Roberto Gorelli points our attention at a recently published meteor related paper.

The orbital clusters among the near Earth asteroids

This paper has been submitted for publication to the Monthly Notices of the Royal Astronomical Society by Tadeusz J. Jopek

Abstract: Fifteen orbital clusters (associations) were identified among ∼20000 near Earth asteroids (NEAs). All associations were found with a high statistical reliability, we used a single linkage cluster analysis algorithm and three orbital similarity functions. Identified groups are small fraction (4.74 %) of the whole sample. However they could be hazardous to the Earth and its inhabitants. Every year similarly as it happens with meteoroid streams, the Earth comes very close to the orbits of each association. In two cases (2008TC3 and 2017FU102) the distance between the asteroid orbit and the Earth’s orbit was smaller than the radius of our planet.
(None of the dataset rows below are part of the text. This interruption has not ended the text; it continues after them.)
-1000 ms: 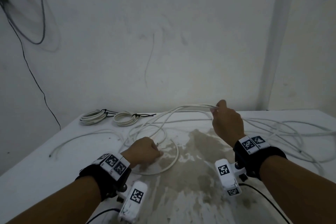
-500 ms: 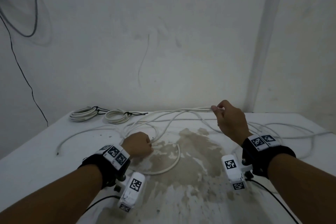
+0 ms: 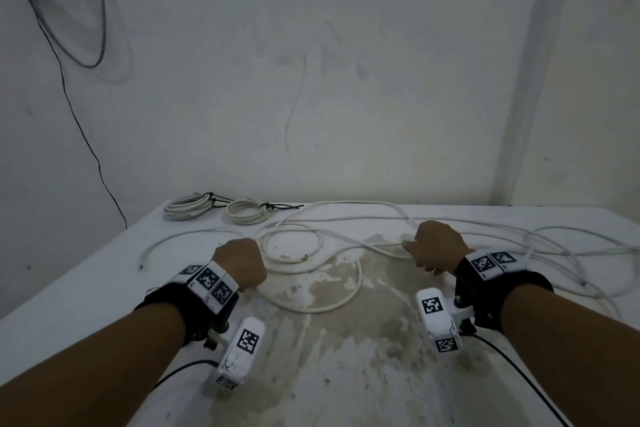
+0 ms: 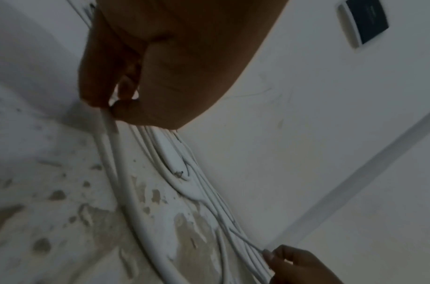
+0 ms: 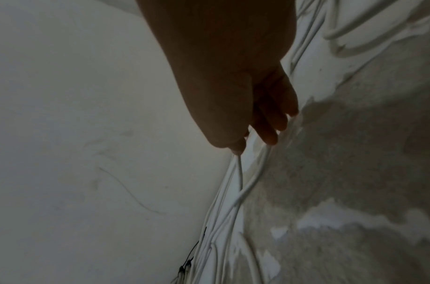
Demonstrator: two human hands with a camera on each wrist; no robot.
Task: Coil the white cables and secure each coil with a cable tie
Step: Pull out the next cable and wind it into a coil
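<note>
Gripping, left hand [image 3: 242,262]: fingers curled round the loose white cable [image 3: 322,307] where its loop meets the stained counter [image 3: 86,274].
Right hand [image 3: 437,248]: thumb and forefinger pinching the same cable further along, other fingers loosely extended.
Far left edge: two tied coils [image 3: 249,212], side by side.

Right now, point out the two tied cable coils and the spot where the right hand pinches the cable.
left tied coil [image 3: 187,207], head view, on its white loops.
right tied coil [image 3: 246,212], head view, on its white loops.
right hand [image 3: 437,247], head view, back of the hand; it pinches the white cable [image 3: 388,250] at the fingertips.
</note>
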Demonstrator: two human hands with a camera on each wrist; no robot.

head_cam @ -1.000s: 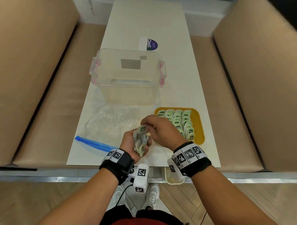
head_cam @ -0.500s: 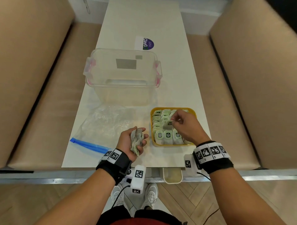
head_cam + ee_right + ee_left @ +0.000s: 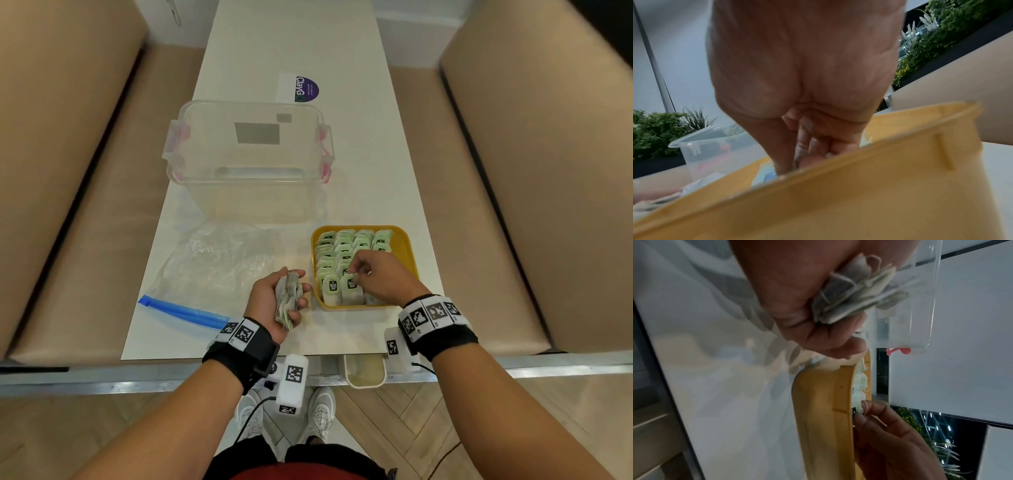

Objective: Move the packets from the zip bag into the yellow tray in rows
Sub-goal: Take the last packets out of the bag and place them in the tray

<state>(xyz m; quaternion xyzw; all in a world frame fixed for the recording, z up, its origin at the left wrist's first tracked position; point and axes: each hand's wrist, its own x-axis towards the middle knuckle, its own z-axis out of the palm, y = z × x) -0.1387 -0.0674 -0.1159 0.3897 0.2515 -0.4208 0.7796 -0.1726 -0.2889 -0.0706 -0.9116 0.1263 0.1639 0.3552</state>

Among members of the identified associations we found 331 objects larger than the Chelyabinsk asteroid and all these objects approach the Earth’s orbit at a distance smaller than 0.05 [au].
Two of the identified groups (4179) Toutatis and (251430) Itokawa, proved to be in favor of a catastrophic origin of Toutatis and Itokawa asteroids.
In this study we were not interested in the origin of the identified groups. However, regardless of their origin, in view of the serious thread to the Earth, tracing the NEA associations is very important issue. To facilitate their monitoring of we have calculated coordinates of the theoretical radiants and calendar date of their potential activity.